| Exercise objective |
Your task is to repeat exactly the lines below between the line holding "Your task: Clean" and the line holding "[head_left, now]", inclusive, and only those.

● ● ●

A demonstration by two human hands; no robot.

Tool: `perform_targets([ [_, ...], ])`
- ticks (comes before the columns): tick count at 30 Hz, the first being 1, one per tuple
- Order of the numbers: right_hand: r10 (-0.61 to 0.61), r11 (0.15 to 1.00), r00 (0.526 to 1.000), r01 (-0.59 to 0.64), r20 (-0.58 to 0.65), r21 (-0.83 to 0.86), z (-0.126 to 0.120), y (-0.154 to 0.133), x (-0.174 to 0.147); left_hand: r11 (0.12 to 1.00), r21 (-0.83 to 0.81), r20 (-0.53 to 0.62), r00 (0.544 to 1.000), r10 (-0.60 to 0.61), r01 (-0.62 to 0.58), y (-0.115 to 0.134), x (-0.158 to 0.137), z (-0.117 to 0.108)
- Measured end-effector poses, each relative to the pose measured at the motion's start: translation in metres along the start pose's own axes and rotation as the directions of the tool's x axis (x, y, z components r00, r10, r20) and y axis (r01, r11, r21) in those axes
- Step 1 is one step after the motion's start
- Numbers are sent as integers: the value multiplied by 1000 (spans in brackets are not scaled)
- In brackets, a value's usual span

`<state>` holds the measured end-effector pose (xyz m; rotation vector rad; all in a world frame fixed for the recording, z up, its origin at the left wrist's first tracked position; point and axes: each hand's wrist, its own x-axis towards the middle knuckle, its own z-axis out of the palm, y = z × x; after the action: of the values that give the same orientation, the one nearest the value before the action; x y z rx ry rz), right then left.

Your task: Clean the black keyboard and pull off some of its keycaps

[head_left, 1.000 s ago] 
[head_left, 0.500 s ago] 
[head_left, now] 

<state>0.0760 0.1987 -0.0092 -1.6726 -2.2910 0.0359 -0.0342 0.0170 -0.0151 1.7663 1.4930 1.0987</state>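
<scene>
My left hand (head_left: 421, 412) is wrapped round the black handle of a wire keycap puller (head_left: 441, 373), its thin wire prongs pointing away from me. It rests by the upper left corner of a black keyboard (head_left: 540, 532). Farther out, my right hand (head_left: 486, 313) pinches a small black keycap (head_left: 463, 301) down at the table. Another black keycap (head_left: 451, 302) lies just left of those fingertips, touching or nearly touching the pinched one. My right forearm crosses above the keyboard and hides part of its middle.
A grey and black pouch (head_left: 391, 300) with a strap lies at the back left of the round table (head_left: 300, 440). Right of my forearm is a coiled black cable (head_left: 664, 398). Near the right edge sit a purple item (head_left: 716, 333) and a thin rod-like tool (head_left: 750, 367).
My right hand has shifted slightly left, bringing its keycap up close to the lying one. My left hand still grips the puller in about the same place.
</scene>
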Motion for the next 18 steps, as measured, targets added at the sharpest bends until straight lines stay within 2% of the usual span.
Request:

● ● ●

| Exercise answer |
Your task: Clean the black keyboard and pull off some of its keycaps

[head_left, 1.000 s ago] 
[head_left, 0.500 s ago] 
[head_left, now] 

The exercise requires nothing more than what has been given.